Walter J. Murphy, Jr., Wheaton, Md., for appellee George Hyman Construction Company. J. Harry Welch, Wheaton, Md., also entered an appearance for George Hyman Const, Co.

Before KELLY, NEBEKER and FERREN, Associate Judges.

NEBEKER, Associate Judge:

Appellant1 asserts that the trial judge erred in directing a jury verdict for appellee (hereinafter, Hyman)2 at the close of appellant's evidence upon a negligence action. We agree, and thus we reverse and remand for a new trial.

Appellant introduced evidence from which the jury could have found the following circumstances. Appellant was an iron-worker employed by a subcontractor of Hyman, the general contractor on a building under construction during the period relevant to this case. A steel staircase had been put into place between the ground level floor, which was concrete-decked, and the next higher level, which was plywood-decked. The treads of this staircase were formed with a vertical protruding lip designed to contain the concrete necessary to form a flat tread surface when the staircase was completed. Appellant had used a ladder to ascend to the plywood level during the course of his work, but he used the steel staircase to descend to the cement level.

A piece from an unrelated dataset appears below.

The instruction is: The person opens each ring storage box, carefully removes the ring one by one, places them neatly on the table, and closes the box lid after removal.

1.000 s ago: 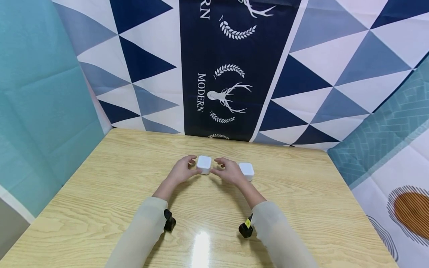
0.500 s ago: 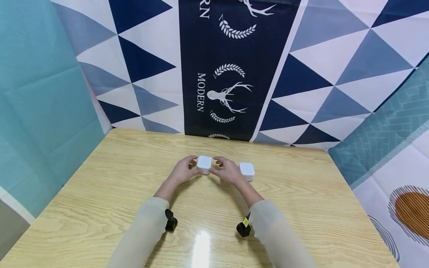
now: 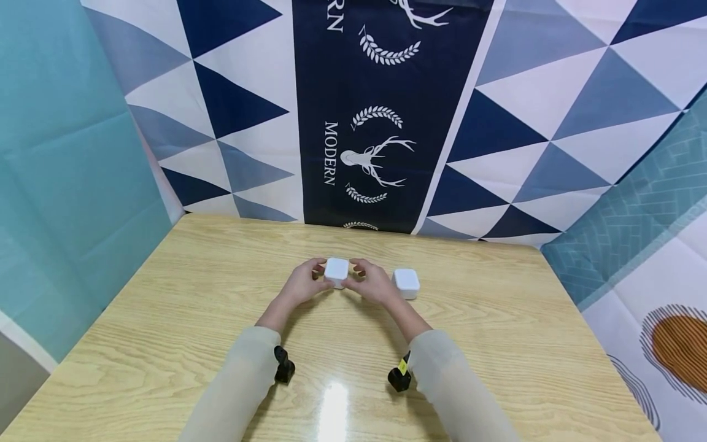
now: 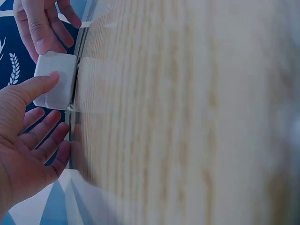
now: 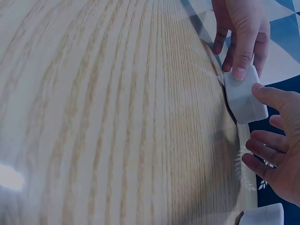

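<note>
A small white box with rounded corners (image 3: pixel 336 272) sits on the wooden table between my two hands. My left hand (image 3: pixel 302 281) holds its left side, thumb on the front face and fingers bent beside it. At the opposite side my right hand (image 3: pixel 372 282) holds it too, thumb tip on the front edge. In the left wrist view the left thumb lies across the white box (image 4: pixel 57 93); the other fingers stay spread below. The right wrist view has both thumbs against the box (image 5: pixel 241 103). Fingertips behind the box are partly hidden.
A second white box (image 3: pixel 406 282) stands just right of my right hand, and its edge shows low in the right wrist view. The wooden table (image 3: pixel 486 344) ends at a patterned cloth (image 3: pixel 364 153) behind. Teal cloth (image 3: pixel 83 172) hangs at the left.
My right hand has moved slightly left, closing the gap to the white box until its thumb meets it. My left hand stays nearly still; the second box has not moved.
</note>
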Tool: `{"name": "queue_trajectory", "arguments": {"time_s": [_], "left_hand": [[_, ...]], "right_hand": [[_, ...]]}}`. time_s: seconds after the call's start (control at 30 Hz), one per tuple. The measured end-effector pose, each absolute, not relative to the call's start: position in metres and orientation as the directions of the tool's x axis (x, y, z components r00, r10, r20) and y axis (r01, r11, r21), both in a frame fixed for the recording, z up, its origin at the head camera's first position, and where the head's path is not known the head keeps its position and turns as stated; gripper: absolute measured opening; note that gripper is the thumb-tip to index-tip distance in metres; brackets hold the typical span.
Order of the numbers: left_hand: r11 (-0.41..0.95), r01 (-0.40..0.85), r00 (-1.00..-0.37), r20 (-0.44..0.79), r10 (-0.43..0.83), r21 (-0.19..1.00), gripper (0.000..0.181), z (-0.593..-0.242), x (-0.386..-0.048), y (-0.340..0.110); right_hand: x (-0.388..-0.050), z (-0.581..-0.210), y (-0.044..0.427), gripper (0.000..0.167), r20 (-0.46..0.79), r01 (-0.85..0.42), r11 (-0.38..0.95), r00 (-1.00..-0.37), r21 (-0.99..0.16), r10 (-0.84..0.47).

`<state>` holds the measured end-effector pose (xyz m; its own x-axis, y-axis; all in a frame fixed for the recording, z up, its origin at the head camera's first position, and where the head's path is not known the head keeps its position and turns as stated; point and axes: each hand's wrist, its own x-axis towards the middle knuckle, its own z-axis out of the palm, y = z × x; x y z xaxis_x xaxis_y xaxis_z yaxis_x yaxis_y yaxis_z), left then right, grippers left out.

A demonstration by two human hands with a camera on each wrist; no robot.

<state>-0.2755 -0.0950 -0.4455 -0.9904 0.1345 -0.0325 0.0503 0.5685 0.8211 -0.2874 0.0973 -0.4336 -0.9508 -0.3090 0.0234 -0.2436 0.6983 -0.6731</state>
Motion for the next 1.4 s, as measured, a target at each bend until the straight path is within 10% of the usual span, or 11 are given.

In the course of his descent, he caught his heel on the protruding lip of one of the treads, fell, and injured himself.

Appellant premised his negligence action upon the general allegation that Hyman breached its statutory duty to provide reasonably safe working conditions3 and, more particularly, a specific duty of care assertedly imposed by §§ 11-21090 and -21091(f) of the District of Columbia Safety Standards, Rules and Regulations — Construction. Section 11-21090 provides:

In the construction of buildings, a stairway — either permanent or temporary — shall be installed to each floor as soon as practicable. The stairways shall be maintained throughout the height of the building during all construction operations.

Section 11-21091(f) provides:

Stairways with steel treads and landings, which are later to be filled in with concrete or other tread surfacing, shall be provided with temporary wood treads carefully fitted in place and extending to the edge of the metal nosing and over the entire surface of the treads and landings. Skeleton iron stairs shall have wood treads not less than 1 inch in thickness.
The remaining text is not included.